Task requirements ▸ Give back the full listing exactly as written.

Data section ▸
══════
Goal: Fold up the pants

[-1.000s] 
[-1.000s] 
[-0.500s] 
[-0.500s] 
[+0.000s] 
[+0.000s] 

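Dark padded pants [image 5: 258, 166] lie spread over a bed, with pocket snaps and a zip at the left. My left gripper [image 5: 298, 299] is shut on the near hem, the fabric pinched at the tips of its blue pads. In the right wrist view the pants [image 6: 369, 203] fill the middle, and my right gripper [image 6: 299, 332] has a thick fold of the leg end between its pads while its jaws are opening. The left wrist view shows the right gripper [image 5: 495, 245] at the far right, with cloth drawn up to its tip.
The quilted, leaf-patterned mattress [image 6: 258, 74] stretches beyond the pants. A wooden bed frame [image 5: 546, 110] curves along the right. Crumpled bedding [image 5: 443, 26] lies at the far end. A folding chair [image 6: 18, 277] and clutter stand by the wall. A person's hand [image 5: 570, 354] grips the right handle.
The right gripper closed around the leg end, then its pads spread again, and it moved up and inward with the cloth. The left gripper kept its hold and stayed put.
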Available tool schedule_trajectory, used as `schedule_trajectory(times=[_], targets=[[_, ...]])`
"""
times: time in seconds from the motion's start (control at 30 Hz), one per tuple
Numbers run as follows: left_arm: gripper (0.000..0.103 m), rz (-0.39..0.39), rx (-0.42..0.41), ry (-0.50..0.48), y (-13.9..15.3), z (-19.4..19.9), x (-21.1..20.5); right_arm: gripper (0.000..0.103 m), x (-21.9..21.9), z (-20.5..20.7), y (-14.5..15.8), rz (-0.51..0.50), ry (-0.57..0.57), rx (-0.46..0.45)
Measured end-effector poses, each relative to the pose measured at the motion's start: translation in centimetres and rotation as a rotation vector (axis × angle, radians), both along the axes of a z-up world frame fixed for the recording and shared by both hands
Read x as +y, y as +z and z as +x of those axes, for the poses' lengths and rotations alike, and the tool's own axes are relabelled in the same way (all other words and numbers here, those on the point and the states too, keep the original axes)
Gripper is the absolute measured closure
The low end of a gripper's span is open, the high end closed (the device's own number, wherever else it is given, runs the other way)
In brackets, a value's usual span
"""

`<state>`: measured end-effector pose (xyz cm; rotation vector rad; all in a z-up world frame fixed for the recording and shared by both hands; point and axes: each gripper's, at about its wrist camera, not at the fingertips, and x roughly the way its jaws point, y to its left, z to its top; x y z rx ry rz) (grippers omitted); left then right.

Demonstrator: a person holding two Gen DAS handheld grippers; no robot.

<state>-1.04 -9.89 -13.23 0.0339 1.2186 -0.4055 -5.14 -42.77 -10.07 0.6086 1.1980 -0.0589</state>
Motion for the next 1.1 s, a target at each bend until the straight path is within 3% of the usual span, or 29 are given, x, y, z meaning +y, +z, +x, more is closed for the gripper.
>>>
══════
Task result ▸
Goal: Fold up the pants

[-1.000s] 
[-1.000s] 
[-0.500s] 
[-0.500s] 
[+0.000s] 
[+0.000s] 

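Dark padded pants [image 5: 258, 166] lie spread over a bed, with pocket snaps and a zip at the left. My left gripper [image 5: 298, 299] is shut on the near hem, the fabric pinched at the tips of its blue pads. In the right wrist view the pants [image 6: 369, 203] fill the middle, and my right gripper [image 6: 299, 332] has a thick fold of the leg end between its pads while its jaws are opening. The left wrist view shows the right gripper [image 5: 495, 245] at the far right, with cloth drawn up to its tip.
The quilted, leaf-patterned mattress [image 6: 258, 74] stretches beyond the pants. A wooden bed frame [image 5: 546, 110] curves along the right. Crumpled bedding [image 5: 443, 26] lies at the far end. A folding chair [image 6: 18, 277] and clutter stand by the wall. A person's hand [image 5: 570, 354] grips the right handle.
The right gripper closed around the leg end, then its pads spread again, and it moved up and inward with the cloth. The left gripper kept its hold and stayed put.
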Available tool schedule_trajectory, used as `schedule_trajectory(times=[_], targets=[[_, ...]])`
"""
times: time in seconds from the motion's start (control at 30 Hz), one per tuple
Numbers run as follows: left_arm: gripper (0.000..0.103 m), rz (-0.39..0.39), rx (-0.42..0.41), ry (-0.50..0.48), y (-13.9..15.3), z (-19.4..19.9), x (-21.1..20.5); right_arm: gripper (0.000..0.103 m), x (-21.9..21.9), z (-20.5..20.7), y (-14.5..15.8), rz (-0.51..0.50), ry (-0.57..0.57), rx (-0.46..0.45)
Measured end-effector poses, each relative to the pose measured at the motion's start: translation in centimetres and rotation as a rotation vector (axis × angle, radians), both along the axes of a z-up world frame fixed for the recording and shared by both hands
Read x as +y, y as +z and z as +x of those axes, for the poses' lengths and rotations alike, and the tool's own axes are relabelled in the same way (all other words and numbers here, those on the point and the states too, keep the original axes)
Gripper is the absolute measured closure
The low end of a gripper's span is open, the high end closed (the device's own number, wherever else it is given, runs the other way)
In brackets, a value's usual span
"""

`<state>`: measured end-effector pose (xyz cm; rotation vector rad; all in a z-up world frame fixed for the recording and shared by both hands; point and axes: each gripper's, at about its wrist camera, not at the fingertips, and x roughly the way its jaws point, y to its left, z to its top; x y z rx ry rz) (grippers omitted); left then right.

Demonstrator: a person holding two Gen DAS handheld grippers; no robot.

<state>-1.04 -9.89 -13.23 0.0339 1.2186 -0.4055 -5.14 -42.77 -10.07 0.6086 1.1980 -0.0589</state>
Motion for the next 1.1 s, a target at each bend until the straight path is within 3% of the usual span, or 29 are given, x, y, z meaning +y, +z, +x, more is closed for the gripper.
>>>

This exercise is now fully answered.